The strikes hit a northern town controlled by the Islamic State jihadist group, said the Syrian Observatory for Human Rights.
“Airstrikes by international coalition fighter jets after midnight (Thursday morning) on the town of Ghandoura killed at least 15 civilians and wounded dozens,” said the monitoring group’s head, Rami Abdel Rahman.
The town lies 23 kilometres (14 miles) northwest of Manbij, a strategic waypoint between Turkey and the jihadist stronghold of Raqa.
The US military acknowledged Thursday that there may have been civilian deaths.
US Central Command, which oversees US military operations in the Middle East, said it had “initiated an assessment following internal operational reporting that a strike today near Manbij, Syria may have resulted in civilian casualties.”

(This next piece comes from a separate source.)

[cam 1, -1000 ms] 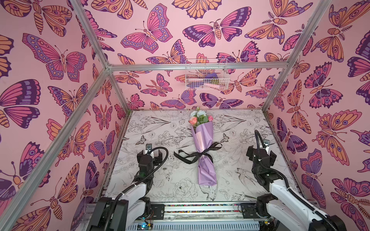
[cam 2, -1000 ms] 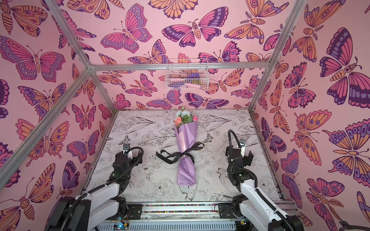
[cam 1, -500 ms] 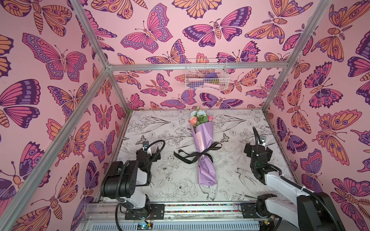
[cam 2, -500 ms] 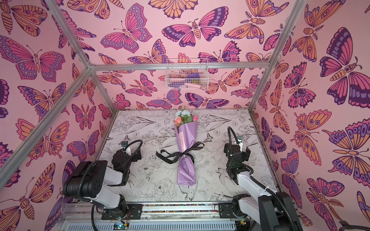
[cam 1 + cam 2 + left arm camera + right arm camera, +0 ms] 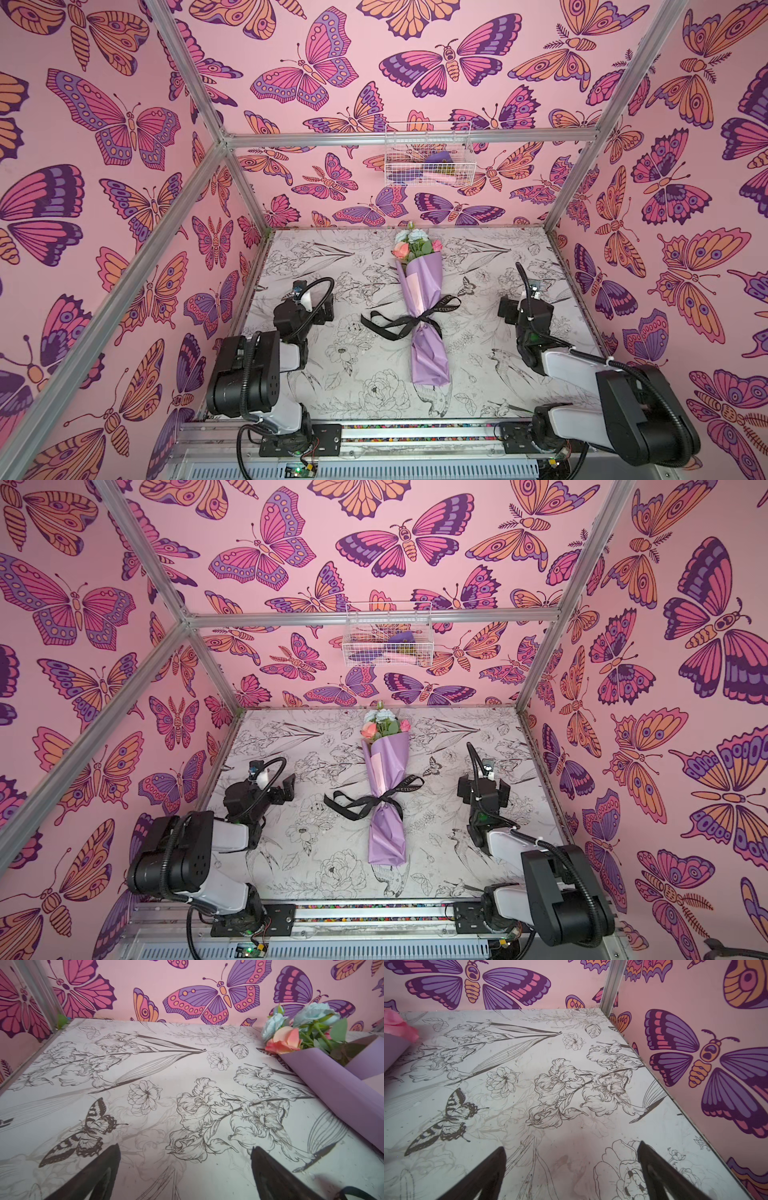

The strikes came a day after the coalition opened a formal investigation to determine whether its air strikes last week near Manbij claimed civilian lives.
The Observatory and local residents said strikes on July 19 had killed dozens of civilians, including children.
After examining “internal and external information”, the coalition determined that there was sufficient credible evidence of civilian victims to open a formal inquiry, said spokesman Colonel Chris Garver on Wednesday.
Garver said last week that the jihadists had been mounting exceptionally fierce resistance in Manbij, which is being besieged by US-backed Syrian forces.
The main Syrian opposition group had urged the US-led coalition to suspend its bombardments following the strikes.
Amnesty International has called on the coalition to redouble its efforts to prevent civilian deaths and to investigate possible violations of international humanitarian law.